TASK OBJECTIVE
Show, from the records below, all lines that contain the word "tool".

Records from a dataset
● ● ● ●
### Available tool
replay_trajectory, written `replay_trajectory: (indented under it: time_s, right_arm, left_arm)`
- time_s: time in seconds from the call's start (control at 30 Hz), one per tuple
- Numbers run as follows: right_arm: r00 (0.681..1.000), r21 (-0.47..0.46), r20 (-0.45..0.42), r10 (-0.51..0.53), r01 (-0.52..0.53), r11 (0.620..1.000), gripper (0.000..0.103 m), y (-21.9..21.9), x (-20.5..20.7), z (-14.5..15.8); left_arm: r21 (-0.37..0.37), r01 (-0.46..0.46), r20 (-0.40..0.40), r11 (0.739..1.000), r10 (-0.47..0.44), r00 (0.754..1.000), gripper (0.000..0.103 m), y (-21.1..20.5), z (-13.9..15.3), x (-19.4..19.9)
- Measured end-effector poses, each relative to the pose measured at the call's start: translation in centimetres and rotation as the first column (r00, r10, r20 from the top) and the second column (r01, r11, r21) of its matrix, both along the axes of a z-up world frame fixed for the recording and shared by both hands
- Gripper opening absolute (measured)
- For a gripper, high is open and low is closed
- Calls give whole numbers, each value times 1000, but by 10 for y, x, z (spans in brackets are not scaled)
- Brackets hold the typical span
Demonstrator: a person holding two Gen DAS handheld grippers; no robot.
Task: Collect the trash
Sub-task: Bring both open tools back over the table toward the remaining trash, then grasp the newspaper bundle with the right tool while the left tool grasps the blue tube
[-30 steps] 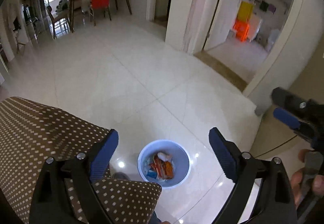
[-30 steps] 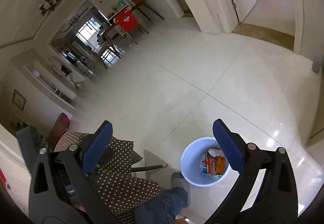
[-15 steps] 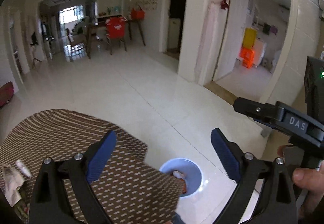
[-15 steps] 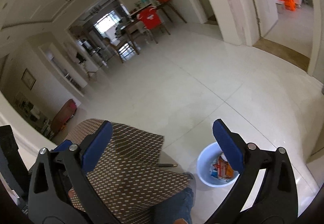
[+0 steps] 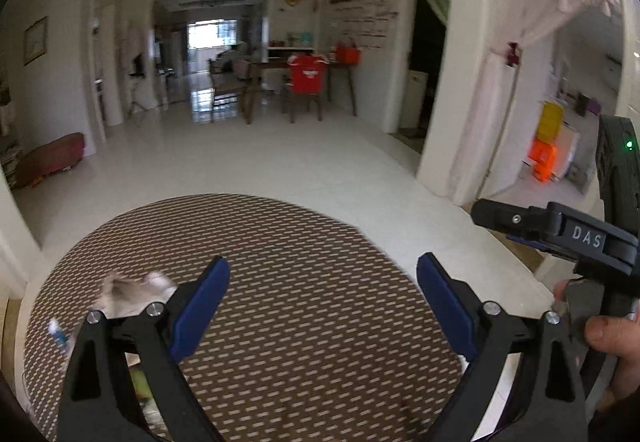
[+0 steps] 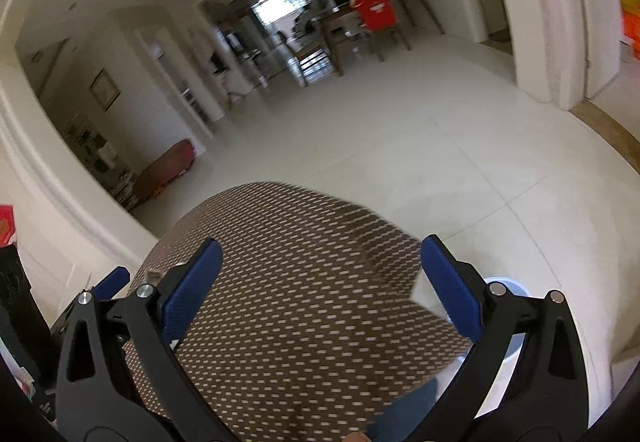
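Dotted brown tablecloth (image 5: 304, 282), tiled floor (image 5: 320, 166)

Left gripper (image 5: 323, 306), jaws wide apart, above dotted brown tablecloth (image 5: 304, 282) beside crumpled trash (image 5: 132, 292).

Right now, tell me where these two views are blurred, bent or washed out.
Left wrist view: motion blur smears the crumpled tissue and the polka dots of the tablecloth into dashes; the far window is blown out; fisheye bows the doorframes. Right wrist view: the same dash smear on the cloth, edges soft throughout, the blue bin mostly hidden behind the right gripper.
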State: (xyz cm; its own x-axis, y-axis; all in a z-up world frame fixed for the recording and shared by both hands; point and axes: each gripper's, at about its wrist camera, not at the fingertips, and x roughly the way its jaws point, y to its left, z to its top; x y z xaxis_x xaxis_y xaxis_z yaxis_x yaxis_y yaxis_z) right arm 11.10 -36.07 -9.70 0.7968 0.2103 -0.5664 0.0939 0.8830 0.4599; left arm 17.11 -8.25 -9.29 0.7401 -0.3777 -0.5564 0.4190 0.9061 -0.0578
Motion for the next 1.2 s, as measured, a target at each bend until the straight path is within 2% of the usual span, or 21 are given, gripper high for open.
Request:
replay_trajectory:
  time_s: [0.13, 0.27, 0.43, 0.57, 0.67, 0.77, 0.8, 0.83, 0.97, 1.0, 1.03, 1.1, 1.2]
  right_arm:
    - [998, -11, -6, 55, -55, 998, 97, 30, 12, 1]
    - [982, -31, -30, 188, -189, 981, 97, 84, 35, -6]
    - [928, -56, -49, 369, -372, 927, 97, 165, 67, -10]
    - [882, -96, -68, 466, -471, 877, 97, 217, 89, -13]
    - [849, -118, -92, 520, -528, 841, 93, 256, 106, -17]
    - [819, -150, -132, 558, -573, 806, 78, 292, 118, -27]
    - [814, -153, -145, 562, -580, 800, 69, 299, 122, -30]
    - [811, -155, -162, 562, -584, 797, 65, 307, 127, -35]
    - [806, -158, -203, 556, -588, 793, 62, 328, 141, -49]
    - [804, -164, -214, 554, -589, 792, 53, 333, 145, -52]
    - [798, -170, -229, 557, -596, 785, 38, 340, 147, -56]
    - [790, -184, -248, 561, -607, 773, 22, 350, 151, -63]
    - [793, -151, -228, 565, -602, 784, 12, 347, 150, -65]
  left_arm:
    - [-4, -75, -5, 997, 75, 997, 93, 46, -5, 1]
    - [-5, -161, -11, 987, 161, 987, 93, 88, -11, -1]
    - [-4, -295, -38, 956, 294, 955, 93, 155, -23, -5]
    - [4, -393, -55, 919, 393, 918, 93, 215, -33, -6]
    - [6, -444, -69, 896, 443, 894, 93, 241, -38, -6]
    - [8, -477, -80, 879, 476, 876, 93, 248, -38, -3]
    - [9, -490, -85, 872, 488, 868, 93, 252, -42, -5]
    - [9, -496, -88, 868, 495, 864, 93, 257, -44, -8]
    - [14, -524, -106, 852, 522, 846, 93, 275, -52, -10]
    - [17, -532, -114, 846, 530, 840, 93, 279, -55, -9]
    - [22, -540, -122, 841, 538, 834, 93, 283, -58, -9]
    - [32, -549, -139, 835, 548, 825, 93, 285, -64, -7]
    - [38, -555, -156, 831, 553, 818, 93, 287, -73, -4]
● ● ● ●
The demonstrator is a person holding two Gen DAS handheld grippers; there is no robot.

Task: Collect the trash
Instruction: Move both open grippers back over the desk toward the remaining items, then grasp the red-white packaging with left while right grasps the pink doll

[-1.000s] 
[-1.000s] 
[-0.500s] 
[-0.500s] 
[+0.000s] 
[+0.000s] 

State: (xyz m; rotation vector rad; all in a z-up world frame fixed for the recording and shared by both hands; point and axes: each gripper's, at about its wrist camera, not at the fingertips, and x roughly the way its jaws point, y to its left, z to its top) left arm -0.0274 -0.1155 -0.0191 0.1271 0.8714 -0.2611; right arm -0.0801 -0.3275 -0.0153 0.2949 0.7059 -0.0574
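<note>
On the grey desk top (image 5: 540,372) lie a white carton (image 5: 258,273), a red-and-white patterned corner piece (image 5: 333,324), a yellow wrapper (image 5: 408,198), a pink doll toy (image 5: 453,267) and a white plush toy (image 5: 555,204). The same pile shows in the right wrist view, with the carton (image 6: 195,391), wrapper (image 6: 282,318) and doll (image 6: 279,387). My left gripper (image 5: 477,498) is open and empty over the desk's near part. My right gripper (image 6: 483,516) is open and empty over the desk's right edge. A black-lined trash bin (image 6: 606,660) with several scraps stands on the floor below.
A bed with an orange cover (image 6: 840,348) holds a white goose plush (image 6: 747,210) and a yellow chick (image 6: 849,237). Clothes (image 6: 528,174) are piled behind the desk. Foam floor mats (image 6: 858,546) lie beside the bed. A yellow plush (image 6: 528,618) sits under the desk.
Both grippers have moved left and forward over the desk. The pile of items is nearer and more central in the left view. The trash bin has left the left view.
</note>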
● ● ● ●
ANSWER
### Available tool
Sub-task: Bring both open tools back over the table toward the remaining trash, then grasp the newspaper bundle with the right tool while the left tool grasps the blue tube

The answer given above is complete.